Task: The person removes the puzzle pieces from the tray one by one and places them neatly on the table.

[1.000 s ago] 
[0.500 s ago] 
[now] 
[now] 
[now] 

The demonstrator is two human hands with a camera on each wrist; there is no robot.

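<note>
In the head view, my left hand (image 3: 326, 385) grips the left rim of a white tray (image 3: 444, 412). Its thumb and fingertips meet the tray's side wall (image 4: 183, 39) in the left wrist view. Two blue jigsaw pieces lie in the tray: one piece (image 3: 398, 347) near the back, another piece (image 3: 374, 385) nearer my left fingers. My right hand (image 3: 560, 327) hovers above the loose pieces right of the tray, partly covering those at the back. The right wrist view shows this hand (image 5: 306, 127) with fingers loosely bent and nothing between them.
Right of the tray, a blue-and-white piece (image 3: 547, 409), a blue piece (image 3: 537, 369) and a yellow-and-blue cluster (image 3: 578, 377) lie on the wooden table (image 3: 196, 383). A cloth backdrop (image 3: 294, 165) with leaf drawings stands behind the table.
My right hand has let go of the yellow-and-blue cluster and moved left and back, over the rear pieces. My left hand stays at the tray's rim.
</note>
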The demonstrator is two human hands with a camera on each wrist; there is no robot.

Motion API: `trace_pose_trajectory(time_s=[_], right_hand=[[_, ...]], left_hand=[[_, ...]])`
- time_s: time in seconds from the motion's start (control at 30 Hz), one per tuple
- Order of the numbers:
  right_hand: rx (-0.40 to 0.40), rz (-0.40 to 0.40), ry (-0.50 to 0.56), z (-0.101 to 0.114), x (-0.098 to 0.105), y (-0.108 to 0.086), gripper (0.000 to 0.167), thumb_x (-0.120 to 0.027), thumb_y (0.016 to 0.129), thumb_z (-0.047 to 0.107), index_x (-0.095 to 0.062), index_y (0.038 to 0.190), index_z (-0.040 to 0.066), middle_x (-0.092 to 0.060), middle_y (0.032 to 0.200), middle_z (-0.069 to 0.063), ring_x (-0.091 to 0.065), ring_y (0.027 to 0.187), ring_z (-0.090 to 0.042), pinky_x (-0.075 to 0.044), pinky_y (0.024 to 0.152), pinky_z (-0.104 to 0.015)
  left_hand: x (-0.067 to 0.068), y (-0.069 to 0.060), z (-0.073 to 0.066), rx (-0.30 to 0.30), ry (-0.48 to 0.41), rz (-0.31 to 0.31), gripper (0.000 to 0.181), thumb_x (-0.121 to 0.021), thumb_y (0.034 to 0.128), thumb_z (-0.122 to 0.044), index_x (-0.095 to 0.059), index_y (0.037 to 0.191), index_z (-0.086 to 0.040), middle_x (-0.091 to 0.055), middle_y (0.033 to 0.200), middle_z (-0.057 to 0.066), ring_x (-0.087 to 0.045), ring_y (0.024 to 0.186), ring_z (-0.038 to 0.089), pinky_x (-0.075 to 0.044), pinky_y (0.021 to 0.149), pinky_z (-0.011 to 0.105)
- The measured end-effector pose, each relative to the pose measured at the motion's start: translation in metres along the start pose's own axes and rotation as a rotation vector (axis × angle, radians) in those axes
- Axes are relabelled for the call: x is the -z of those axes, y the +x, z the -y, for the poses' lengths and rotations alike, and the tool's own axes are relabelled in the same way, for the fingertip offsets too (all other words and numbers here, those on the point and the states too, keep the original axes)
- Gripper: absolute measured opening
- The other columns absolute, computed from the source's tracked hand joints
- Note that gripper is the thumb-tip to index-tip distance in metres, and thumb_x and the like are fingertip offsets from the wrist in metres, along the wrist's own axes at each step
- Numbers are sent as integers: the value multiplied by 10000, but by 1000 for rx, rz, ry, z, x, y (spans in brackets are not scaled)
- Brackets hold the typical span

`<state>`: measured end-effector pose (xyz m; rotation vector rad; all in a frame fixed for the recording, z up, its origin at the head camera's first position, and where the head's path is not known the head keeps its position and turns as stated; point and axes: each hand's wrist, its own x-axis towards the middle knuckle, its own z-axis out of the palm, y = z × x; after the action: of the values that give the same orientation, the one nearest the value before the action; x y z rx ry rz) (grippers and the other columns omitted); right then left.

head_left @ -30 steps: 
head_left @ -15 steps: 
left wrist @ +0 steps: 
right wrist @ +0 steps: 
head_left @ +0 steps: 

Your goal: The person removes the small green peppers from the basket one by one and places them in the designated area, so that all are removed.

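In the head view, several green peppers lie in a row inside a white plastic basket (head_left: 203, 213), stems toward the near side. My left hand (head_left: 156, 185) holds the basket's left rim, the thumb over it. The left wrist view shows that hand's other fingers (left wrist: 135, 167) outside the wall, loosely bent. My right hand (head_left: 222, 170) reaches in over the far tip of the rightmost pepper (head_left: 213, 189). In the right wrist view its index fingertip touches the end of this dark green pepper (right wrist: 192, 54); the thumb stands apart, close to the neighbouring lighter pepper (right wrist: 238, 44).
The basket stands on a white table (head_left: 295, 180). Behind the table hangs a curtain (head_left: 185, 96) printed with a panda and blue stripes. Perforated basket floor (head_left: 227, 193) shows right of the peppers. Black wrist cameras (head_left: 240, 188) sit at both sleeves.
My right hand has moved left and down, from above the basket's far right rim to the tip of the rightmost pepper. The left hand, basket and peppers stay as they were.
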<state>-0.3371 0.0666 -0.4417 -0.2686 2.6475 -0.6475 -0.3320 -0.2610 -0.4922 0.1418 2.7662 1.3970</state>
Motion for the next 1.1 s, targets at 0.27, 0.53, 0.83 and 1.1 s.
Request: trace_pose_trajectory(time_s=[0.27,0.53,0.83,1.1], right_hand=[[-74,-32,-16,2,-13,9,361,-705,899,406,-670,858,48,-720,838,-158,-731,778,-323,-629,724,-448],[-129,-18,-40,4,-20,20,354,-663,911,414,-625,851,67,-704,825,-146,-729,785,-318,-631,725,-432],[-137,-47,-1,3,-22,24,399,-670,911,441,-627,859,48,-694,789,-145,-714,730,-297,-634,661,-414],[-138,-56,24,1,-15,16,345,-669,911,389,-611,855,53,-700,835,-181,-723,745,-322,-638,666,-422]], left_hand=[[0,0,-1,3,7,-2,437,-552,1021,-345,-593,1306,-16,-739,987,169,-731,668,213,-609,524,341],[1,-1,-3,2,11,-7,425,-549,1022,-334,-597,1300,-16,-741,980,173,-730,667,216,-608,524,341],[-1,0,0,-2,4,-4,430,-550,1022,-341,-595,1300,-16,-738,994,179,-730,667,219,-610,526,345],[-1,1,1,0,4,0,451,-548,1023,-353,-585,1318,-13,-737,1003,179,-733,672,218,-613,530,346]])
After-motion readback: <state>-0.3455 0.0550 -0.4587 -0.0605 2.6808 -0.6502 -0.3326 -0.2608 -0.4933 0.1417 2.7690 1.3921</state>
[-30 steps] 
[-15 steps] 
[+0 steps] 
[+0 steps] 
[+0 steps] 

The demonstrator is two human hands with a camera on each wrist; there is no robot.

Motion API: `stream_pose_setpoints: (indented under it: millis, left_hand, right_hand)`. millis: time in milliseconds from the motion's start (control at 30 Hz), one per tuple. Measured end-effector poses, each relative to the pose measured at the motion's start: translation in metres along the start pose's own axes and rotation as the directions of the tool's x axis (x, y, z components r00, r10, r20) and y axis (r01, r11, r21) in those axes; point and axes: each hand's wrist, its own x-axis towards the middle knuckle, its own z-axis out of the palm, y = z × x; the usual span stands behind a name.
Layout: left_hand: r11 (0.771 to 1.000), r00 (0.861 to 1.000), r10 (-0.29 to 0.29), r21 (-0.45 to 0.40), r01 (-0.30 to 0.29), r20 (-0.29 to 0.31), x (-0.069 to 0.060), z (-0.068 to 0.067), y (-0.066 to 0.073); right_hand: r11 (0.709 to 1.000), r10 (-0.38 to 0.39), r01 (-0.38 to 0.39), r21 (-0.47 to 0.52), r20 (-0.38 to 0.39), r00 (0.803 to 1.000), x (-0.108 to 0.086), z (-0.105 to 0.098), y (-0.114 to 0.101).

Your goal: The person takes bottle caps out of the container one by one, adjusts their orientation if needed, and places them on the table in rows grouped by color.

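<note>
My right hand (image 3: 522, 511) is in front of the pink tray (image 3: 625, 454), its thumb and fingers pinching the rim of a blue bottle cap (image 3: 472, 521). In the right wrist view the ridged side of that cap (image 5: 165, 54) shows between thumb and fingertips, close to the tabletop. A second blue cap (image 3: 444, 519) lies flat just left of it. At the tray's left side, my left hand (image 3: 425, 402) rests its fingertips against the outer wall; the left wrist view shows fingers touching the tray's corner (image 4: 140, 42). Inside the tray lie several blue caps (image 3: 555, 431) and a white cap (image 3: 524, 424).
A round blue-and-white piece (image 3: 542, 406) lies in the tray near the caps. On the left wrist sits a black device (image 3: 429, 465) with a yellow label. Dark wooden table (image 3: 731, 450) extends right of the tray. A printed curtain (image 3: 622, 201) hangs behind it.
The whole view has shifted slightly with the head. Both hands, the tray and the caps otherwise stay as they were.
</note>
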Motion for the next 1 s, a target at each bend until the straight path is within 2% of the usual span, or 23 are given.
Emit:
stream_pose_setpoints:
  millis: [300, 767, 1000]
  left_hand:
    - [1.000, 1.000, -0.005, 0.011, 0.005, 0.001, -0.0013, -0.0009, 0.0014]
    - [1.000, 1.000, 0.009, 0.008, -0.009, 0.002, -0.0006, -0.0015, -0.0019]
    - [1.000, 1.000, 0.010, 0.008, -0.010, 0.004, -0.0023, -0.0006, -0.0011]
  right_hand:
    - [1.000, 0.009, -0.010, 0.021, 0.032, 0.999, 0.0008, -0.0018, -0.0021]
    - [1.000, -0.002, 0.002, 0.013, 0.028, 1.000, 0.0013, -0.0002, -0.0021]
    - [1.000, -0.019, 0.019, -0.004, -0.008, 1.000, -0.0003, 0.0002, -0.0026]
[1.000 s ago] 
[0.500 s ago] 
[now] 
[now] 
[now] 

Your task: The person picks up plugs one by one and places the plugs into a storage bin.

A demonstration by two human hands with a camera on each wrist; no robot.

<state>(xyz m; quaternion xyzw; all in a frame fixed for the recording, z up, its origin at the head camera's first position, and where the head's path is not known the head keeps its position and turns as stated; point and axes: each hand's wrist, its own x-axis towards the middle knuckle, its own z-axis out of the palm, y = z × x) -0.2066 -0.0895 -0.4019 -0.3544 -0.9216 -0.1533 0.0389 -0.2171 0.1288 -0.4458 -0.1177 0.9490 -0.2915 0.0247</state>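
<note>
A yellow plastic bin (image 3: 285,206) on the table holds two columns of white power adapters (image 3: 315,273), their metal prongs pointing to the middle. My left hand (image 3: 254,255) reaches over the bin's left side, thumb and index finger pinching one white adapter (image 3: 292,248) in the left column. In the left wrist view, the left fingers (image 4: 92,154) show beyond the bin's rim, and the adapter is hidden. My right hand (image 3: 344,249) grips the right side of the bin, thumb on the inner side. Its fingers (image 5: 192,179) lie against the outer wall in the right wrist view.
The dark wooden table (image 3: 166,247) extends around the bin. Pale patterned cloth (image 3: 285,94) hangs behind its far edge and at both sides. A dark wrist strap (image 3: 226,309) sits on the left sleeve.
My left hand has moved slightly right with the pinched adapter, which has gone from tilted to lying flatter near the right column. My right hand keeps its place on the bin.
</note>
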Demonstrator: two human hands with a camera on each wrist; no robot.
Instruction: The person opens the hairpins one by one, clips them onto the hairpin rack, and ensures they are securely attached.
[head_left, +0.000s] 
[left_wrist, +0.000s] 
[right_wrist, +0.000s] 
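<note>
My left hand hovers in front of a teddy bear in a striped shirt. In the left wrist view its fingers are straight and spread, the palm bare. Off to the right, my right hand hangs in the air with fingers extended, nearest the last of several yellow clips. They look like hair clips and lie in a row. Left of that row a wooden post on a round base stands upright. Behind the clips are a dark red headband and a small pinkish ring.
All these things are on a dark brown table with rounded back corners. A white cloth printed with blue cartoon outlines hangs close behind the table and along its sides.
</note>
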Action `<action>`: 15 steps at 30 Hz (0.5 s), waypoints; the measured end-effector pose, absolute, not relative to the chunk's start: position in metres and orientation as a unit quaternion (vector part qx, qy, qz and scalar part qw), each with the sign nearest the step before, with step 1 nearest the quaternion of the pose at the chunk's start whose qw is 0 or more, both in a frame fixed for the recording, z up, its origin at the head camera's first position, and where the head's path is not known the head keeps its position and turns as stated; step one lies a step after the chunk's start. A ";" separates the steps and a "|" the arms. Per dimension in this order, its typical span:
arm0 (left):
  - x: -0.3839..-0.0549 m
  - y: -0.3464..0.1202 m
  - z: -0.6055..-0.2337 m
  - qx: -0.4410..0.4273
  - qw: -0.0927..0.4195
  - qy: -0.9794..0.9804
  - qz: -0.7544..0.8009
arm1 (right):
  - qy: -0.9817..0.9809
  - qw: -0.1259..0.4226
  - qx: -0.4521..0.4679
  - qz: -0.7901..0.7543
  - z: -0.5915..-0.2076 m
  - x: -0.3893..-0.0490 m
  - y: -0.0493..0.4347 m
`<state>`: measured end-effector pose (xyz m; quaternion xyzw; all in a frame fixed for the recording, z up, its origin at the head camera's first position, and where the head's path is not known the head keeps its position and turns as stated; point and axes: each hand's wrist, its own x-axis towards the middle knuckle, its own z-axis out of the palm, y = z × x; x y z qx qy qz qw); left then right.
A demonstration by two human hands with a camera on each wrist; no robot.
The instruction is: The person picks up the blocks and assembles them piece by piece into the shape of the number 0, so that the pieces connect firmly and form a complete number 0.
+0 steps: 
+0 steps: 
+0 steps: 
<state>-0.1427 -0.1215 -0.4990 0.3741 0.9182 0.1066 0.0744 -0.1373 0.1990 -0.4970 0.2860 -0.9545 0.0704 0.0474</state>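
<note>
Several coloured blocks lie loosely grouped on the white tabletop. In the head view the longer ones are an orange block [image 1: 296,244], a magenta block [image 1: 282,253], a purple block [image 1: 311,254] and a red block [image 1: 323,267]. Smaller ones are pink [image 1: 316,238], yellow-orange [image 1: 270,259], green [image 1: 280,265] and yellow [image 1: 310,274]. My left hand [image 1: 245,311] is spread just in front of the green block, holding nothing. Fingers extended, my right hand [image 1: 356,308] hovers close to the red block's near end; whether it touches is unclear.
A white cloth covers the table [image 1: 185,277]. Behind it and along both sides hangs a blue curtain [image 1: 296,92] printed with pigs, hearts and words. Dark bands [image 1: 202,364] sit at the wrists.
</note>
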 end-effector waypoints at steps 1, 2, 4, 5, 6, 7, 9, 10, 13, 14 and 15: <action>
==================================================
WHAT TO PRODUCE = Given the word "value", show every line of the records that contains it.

SOLUTION TO THIS TASK =
- Numbers are sent as integers: the value multiplied by 10000, but by 1000 for rx, rz, ry, z, x, y (spans in brackets are not scaled)
`<state>`: measured end-effector pose (xyz m; rotation vector rad; all in a frame fixed for the recording, z up, its origin at the head camera's first position, and where the head's path is not known the head keeps its position and turns as stated; point and axes: each hand's wrist, its own x-axis towards the middle knuckle, its own z-axis out of the palm, y = z × x; after the action: of the values that give the same orientation, the one nearest the value before the action; x y z rx ry rz) (grippers and the other columns omitted); right then left.

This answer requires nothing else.